* **TRY IT**: Note how many lines in the entries below contain the string "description", and answer with that number and no other text.
═══ PROVIDED DATA ═══
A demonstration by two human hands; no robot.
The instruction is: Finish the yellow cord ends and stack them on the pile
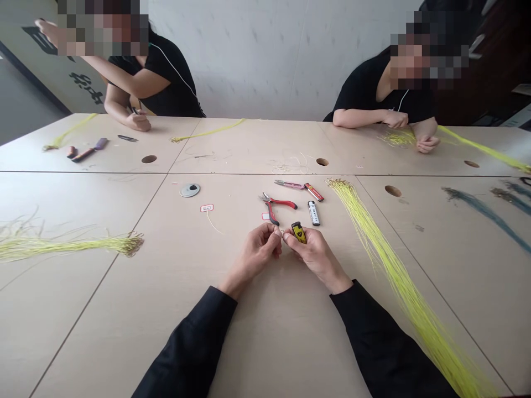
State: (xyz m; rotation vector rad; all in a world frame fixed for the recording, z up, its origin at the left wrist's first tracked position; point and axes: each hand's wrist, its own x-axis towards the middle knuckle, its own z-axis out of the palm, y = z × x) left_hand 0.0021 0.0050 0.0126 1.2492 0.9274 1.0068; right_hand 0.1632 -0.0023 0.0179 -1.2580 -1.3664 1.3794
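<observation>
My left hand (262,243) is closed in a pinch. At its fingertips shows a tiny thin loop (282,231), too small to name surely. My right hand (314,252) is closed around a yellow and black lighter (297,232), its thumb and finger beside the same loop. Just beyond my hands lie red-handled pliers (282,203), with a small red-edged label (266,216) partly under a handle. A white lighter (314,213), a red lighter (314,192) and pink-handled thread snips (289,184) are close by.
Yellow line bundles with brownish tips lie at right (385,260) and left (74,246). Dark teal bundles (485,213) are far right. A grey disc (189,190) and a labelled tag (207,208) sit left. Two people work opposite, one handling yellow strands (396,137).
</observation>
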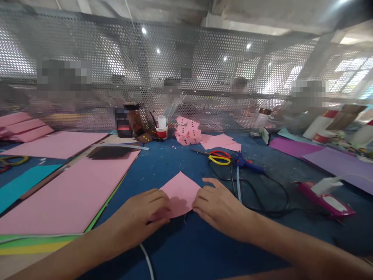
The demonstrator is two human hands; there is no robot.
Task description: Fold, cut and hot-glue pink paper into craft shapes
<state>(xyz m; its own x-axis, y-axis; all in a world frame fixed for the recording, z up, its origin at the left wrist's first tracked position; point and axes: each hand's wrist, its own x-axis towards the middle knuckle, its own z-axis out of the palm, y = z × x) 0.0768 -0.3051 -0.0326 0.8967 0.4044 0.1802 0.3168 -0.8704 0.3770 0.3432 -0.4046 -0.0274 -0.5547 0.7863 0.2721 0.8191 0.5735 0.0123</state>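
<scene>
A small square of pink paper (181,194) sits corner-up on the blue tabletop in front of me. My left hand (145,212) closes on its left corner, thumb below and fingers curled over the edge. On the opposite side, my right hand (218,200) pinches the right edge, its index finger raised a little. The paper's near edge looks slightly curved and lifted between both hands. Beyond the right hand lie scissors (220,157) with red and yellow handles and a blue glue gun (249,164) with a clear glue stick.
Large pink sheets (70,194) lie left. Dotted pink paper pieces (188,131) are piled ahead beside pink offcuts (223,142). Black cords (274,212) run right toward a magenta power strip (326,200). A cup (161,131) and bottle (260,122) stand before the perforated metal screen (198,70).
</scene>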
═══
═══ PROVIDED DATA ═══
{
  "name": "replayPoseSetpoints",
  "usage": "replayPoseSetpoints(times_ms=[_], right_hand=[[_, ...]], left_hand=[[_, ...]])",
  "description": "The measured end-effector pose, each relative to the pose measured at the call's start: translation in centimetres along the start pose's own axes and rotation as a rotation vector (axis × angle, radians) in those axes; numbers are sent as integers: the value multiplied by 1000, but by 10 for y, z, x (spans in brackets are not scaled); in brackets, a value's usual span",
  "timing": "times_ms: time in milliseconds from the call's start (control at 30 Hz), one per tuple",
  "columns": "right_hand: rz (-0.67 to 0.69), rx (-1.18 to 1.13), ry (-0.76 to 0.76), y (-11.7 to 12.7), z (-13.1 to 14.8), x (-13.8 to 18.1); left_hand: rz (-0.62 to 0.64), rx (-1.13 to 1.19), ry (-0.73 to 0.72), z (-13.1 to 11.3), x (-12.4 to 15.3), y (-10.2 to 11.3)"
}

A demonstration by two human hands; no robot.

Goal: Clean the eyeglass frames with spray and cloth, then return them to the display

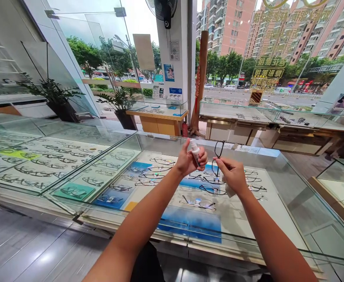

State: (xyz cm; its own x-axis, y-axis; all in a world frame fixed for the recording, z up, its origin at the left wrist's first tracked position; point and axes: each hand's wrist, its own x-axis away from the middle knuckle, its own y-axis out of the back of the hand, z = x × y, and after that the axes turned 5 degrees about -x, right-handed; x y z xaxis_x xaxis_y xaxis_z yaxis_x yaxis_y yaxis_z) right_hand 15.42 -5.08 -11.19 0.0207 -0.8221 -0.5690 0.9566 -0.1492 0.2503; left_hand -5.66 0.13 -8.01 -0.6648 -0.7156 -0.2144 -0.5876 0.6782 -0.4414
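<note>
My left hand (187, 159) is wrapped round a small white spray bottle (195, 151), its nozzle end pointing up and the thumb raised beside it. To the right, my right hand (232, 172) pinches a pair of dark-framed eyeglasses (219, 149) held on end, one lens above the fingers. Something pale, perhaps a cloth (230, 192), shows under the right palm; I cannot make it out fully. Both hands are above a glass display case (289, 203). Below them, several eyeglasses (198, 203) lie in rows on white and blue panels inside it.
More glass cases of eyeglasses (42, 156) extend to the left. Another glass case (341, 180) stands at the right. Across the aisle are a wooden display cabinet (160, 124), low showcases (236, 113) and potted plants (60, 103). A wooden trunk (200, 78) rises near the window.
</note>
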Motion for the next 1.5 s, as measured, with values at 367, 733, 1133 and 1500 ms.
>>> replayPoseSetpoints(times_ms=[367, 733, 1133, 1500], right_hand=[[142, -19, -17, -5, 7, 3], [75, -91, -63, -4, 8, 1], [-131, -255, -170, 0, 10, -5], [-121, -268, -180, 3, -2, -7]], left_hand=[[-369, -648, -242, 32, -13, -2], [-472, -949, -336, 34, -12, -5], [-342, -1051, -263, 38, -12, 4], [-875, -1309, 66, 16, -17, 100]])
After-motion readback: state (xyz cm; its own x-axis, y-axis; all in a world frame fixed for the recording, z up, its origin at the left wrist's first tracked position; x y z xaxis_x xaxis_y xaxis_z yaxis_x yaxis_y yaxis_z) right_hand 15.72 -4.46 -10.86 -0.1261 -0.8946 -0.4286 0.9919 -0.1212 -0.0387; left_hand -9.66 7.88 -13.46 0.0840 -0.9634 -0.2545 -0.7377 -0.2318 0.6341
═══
* **SOLUTION**: 2